» **INFORMATION SUPPLIED**
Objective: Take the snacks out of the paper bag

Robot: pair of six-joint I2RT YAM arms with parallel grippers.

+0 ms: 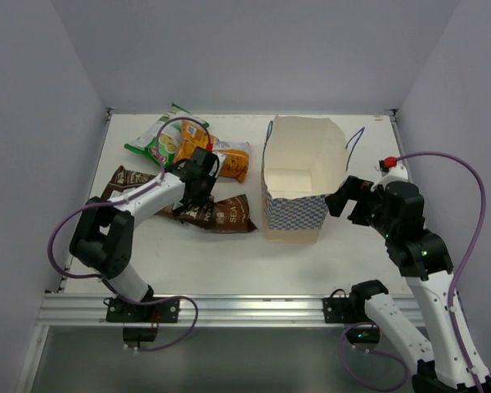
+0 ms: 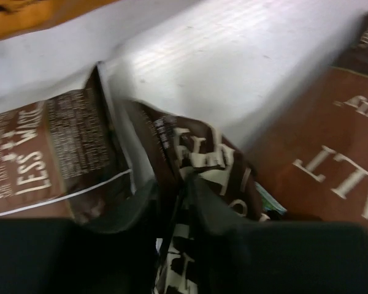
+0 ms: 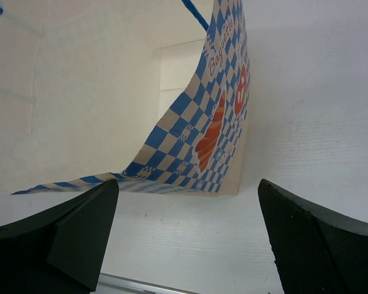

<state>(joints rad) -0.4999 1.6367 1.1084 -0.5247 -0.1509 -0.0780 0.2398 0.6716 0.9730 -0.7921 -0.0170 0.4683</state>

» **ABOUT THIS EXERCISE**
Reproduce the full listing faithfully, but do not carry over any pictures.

» **RESULT OF THE TASK**
Objective: Take the snacks out of the paper bag

Robot: pair of six-joint I2RT YAM arms with parallel grippers.

+0 ms: 
+0 ms: 
+0 ms: 

<state>(joints rad) -0.4999 1.6367 1.1084 -0.5247 -0.1509 -0.0780 0.2398 0.6716 0.9730 -0.7921 -0.0170 0.4683</state>

There is nothing further to the answer.